人前で薬を飲むのはマナー違反だと言われた女性のツイートが話題になっています。薬を飲む側も、最近では、人前で飲むことに抵抗があったり、外出先で飲むタイミングを逸したりする人もいるようです。この薬とマナーの問題について、医師の山村聡先生にお話を聞いてみたところ…
薬についてマナー違反を指摘されるとは想像もしませんでした。確かに、ランチミーティングや夜の会食などでは、薬を飲むタイミングが難しいこともありそうですが……
……というご回答。幸いにも山村先生の患者さんについては、周囲を気にして飲めなかったというケースはほとんどないそうですが、昼食時、夕食時に飲み忘れてしまう人はいるようです。
特に仕事が忙しい方は、昼は出先で外食だったり、夕方は会食や接待などがあったりして、自宅以外ではきちんと服用できないケースが少なからずあります。
診察の際には薬が余っていないか確認して、たくさん余っている患者さんからは、飲み忘れてしまう事情を聞いています。そうした方の場合、ライフスタイルに合わせて飲み忘れないタイミングで飲めるお薬に切り替えるなど、処方を工夫しています。
山村先生によると、一般人がパッと見で何の薬か判断することは難しいため、たとえば薬を飲んでいるだけで「糖尿病」であることはわからないのだそうです。
たとえば、1型糖尿病で食前にインスリン注射が必要な方は、周囲の目を気にされています。バレるのが嫌というわけではなく、お腹を出して自分で注射する姿を、事情を知らない他人に見られるのは抵抗があります。席を外してトイレなどで打っている方が多いようです。

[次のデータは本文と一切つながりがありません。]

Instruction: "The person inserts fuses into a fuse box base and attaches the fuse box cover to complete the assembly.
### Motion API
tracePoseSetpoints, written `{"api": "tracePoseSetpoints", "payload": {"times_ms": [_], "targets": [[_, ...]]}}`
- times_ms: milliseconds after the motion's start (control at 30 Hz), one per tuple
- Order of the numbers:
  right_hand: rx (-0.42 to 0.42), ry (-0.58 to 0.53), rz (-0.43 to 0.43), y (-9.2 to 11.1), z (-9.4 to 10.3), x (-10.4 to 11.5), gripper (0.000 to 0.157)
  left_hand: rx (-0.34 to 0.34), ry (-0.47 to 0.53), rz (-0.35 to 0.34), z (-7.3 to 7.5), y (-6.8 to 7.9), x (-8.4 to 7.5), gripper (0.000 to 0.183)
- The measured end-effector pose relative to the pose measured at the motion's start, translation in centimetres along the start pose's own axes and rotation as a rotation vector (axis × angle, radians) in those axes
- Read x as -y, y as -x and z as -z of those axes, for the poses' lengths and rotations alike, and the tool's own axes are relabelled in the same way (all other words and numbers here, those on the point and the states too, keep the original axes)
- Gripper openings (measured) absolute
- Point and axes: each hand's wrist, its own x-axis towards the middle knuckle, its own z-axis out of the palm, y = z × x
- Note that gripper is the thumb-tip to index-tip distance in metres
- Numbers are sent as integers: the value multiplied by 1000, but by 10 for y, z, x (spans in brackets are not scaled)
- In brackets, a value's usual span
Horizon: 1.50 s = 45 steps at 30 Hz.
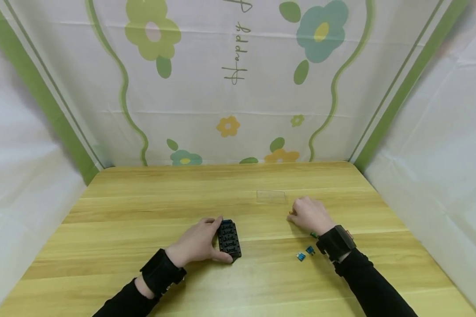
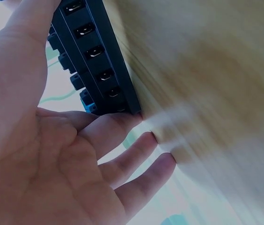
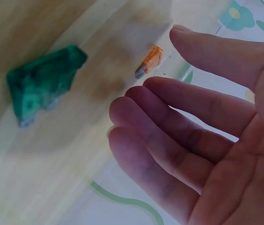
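A black fuse box (image 1: 229,240) with a row of slots lies on the table, a blue blade fuse (image 1: 226,221) seated at its far end. My left hand (image 1: 198,242) grips the box by its ends, thumb at the near one and fingers at the far one. In the left wrist view, the box's side (image 2: 99,58) shows a line of metal terminals. Over to the right, my right hand (image 1: 311,215) reaches low over an orange blade fuse (image 3: 149,61). That fuse lies before the gap between thumb and bent forefinger, with nothing pinched.
A green blade fuse (image 1: 314,235) lies under the right wrist. Nearer to me are two blue blade fuses (image 1: 300,256). A thin clear rectangular cover (image 1: 271,197) lies farther back. Flower-printed cloth (image 1: 206,88) hangs behind the wooden table (image 1: 143,211).
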Motion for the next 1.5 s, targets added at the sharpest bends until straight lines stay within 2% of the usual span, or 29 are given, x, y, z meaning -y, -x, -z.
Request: {"api": "tracePoseSetpoints", "payload": {"times_ms": [133, 400, 633, 867, 1000, 1200, 1500], "targets": [[-23, 21, 24, 0, -3, 0, 45, 8, 0, 10, -1, 1, 2, 115], [-68, 10, 37, 3, -7, 0, 20, 7, 7, -2, -2, 1, 2, 116], [-63, 15, 38, 1, -9, 0, 25, -1, -15, -4, -2, 0, 2, 117], [-25, -18, -11, -2, -7, 1, 17, 0, -10, -6, 1, -1, 1, 116], [-19, -50, -6, 0, -7, 0, 22, 7, -9, -7, 0, 0, 1, 116], [-57, -107, -31, 4, -10, -5, 33, 9, -8, 1, -1, -2, 0, 116], [-56, -48, -12, 2, -9, -4, 37, 11, 10, -2, -1, 0, 1, 116]]}}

インスリンの必要ない2型糖尿病の方であれば薬以前に、食事量に気遣っていることのほうが周囲は気になるかもしれませんね。
人の目が気になるということだけが理由ではありませんが、最近は、OD錠(口腔内崩壊錠)という薬であれば、口の中ですぐ溶けるため水なしで飲むことができて便利だという声があると、山村先生。
確かにOD錠であれば、周囲の目が気になる方は、人知れず口に含んで飲むことができるかもしれません。 患者さんのほうから「OD錠にしてほしい」と要望されたことはありませんが、OD錠からそうでない薬に切り替えた際に、「前の薬(OD錠)は外出先でも飲みやすくてよかった」といわれたことはあります。すべての薬にOD錠があるわけではないですが、かかりつけの薬局で相談するとOD錠に変更できる場合があります。

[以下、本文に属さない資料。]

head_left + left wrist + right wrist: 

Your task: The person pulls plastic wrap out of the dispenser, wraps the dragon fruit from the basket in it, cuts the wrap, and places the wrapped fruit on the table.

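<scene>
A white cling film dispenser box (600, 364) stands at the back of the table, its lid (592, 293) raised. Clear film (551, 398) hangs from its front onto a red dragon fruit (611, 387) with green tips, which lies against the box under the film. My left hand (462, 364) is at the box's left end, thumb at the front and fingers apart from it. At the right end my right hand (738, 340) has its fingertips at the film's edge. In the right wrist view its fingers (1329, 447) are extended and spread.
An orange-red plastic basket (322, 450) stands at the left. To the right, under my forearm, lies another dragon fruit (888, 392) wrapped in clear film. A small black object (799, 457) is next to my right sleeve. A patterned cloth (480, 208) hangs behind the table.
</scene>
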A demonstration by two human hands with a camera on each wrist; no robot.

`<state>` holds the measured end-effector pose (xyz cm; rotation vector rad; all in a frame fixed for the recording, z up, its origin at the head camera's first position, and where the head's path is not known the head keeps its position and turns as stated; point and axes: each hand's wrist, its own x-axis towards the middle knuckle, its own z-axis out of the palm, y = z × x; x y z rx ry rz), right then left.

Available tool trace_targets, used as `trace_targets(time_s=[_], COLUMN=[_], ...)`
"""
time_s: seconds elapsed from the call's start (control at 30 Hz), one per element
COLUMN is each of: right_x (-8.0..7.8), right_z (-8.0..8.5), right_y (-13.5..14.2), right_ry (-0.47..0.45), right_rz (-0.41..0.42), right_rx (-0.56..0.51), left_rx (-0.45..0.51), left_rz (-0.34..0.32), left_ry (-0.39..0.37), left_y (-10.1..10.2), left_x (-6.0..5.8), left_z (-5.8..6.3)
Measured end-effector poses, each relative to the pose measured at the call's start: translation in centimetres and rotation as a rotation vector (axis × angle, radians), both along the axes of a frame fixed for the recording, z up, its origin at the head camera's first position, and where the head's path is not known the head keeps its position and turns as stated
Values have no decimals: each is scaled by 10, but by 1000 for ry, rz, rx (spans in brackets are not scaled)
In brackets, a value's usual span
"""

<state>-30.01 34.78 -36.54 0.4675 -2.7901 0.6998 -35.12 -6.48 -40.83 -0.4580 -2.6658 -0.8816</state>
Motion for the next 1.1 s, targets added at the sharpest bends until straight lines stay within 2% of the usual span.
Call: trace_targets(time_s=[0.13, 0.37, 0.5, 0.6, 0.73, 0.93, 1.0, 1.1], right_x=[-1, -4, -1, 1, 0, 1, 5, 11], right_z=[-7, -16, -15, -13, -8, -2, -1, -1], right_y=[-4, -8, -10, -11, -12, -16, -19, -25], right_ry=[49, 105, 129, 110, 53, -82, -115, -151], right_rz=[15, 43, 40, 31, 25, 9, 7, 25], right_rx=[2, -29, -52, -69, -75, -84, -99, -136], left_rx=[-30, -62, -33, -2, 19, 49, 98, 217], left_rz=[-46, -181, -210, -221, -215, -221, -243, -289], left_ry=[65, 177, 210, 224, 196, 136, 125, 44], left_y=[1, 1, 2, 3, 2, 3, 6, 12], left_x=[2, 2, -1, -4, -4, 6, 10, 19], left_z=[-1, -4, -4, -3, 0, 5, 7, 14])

飲む回数、飲む錠数は極力減らしたいというご要望もありますね。治療経過、検査値、薬の内容などにもよりますが、できるだけご本人の要望、ライフスタイルに沿って内服を続けやすいように処方したいと考えています。そして治療が進めば薬の減量、中止をするなど定期的に内服薬を見直しています。

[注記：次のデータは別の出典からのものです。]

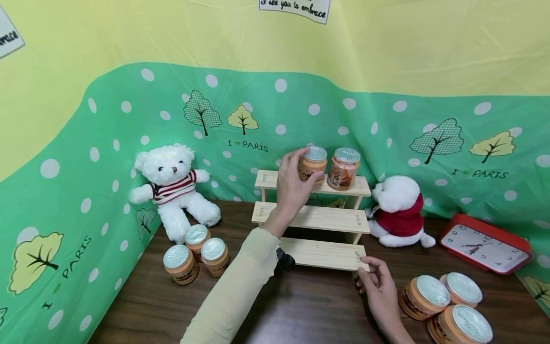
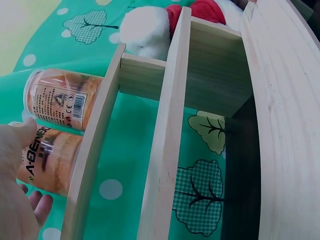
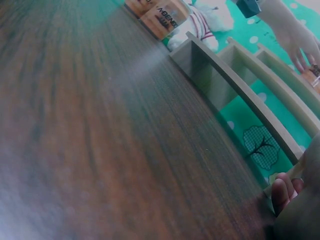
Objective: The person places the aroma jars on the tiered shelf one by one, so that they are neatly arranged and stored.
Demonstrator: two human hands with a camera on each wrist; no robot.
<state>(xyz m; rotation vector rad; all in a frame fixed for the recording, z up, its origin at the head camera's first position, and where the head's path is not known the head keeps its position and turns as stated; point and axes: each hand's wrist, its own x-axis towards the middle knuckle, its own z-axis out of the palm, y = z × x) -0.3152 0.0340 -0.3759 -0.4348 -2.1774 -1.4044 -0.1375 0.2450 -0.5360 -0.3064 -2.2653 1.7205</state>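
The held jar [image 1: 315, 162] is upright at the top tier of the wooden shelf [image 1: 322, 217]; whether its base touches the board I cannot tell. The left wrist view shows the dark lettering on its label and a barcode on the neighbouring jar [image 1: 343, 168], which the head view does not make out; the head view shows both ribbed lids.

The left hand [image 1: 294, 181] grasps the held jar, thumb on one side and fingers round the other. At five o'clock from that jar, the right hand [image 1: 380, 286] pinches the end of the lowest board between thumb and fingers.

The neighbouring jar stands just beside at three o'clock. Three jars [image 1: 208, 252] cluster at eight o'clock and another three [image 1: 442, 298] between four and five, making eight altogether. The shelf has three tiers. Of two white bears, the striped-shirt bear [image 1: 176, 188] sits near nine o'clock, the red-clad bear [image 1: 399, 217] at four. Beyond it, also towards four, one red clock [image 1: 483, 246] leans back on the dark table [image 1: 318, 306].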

薬への理解やマナー意識は人によってかなり差がありそうですが、世代による薬に対する感覚の違いについて、山村先生は次のように指摘しています。
年齢を重ねるとほとんどの人が何らかの薬を飲むようになります。血圧の薬、血糖値の薬、コレステロールの薬など……。同世代が同じような病気で薬を飲んでいる年代になると、薬を飲むのが当たり前になり、周りの誰かが薬を飲むことも気にならなくなるのではないでしょうか。 そうでない比較的若い世代ほど、薬を飲んでいることに過敏に反応してしまうのかもしれませんね。
若い世代で毎日薬を飲んでいる方には、飲み続けないといけない事情があります。ホルモンの補充やてんかんの予防など日常生活の維持に欠かせないものも少なくありません。体のどこかに痛みを抱えているケースもあるでしょう。 薬は飲みたくて飲むものでもないですから、飲んでいる人の抱えるいろいろな事情を忖度して、そっと見守ってほしいものです。